SECTION 3.6. Indemnification by Holders of Registrable
Securities.
Each Selling Holder of Resale Registrable Securities covered
by a Registration Statement agrees to indemnify and hold harmless the Company,
its officers, directors and agents and each Person, if any, who controls the
Company within the meaning of either Section 15 of the Securities Act or Section
20 of the Exchange Act to the same extent as the indemnity set forth in Section
3.5 from the Company to Selling Holders, but only with respect to information
relating to such Selling Holder furnished in writing by such Selling Holder or
on such Selling Holder's behalf expressly for use in any Resale Registration
Statement or Resale Prospectus or any amendment or supplement thereto. Each
Holder also agrees to indemnify and hold harmless underwriters of the
Registrable Securities, their officers and directors and each Person who
controls such underwriters within the meaning of Section 15 of the Securities
Act or Section 20 of the Exchange Act on substantially the same basis as that of
the indemnification of the Company provided in this Section 3.6.
SECTION 3.7. Conduct of Indemnification Proceedings.

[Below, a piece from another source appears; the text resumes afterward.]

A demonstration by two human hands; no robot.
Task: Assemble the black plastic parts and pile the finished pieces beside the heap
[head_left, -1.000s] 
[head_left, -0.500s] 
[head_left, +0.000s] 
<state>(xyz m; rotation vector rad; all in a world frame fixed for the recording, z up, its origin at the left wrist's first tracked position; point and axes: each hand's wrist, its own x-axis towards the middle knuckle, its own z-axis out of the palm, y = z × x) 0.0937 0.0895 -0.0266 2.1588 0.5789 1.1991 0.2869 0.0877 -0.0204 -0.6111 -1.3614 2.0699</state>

Each indemnified party shall give reasonably prompt notice to
each indemnifying party of any action or proceeding commenced against it in
respect of which indemnity may be sought hereunder, but failure to so notify the
indemnifying party (i) shall not relieve it from any liability which it may have
under the indemnity agreement provided in Section 3.5 or 3.6 above, unless and
to the extent it did not otherwise learn of such action and the lack of notice
by the indemnified party results in the forfeiture by the indemnifying party of
substantial rights and defenses and (ii) shall not, in any event, relieve the
indemnifying party from any obligations to the indemnified party other than the
indemnification obligation provided under Section 3.5 or 3.6 above. If the
indemnifying party so elects within a reasonable time after receipt of notice,
the indemnifying party may assume the defense of the action or proceeding at the
indemnifying party's own expense with counsel chosen by the indemnifying party
and approved by the indemnified party, which approval shall not be unreasonably
withheld; provided, however, that if the defendants in any such action or
proceeding include both the indemnified party and the indemnifying party and the
indemnified party reasonably determines based upon advice of legal counsel
experienced in such matters, that there may be legal defenses available to it
which are
9
different from or in addition to those available to the indemnifying party, then
the indemnified party shall be entitled to separate counsel at the indemnifying
party's expense, which counsel shall be chosen by the indemnified party and
approved by the indemnifying party, which approval shall not be unreasonably
withheld; provided further, that it is understood that the indemnifying party;
shall not be liable for the fees, charges and disbursements of more than one
separate firm. If the indemnifying party does not assume the defense, after
having received the notice referred to in the first sentence of this Section,
the indemnifying party will pay the reasonable fees and expenses of counsel for
the indemnified party; in that event, however, the indemnifying party will not
be liable for any settlement effected without the written consent of the
indemnifying party. If an indemnifying party assumes the defense of an action or
proceeding in accordance with this Section, the indemnifying party shall not be
liable for any fees and expenses of counsel for the indemnified party incurred
thereafter in connection with that action or proceeding except as set forth in
the proviso in the second sentence of this Section 3.7. Unless and until a final
judgment is rendered that an indemnified party is not entitled to the costs of
defense under the provisions of this Section, the indemnifying party shall
reimburse, promptly as they are incurred, the indemnified party's costs of
defense.
SECTION 3.8. Contribution.
(a) If the indemnification provided for in Section 3.5 or 3.6
hereof is unavailable to an indemnified party or insufficient in respect of any
losses, claims, damages or liabilities referred to therein, then each
indemnifying party, in lieu of indemnifying such indemnified party, shall
contribute to the amount paid or payable by indemnified party as a result of
such losses, claims, damages or liabilities as between the Company on the one
hand and each Selling Holder on the other, in such proportion as is appropriate
to reflect the relative fault of the Company and of each Selling Holder in
connection with such statements or omissions which resulted in such losses,
claims, damages or liabilities, as well as any other relevant equitable
considerations. The relative fault of the Company on the one hand and of each
Selling Holder on the other shall be determined by reference to, among other
things, whether the untrue or alleged untrue statement of a material fact or the
omission or alleged omission to state a material fact relates to information
supplied by the Company or such Selling Holder, and the Company's and the
Selling Holder's relative intent, knowledge, access to information and
opportunity to correct or prevent such statement or omission.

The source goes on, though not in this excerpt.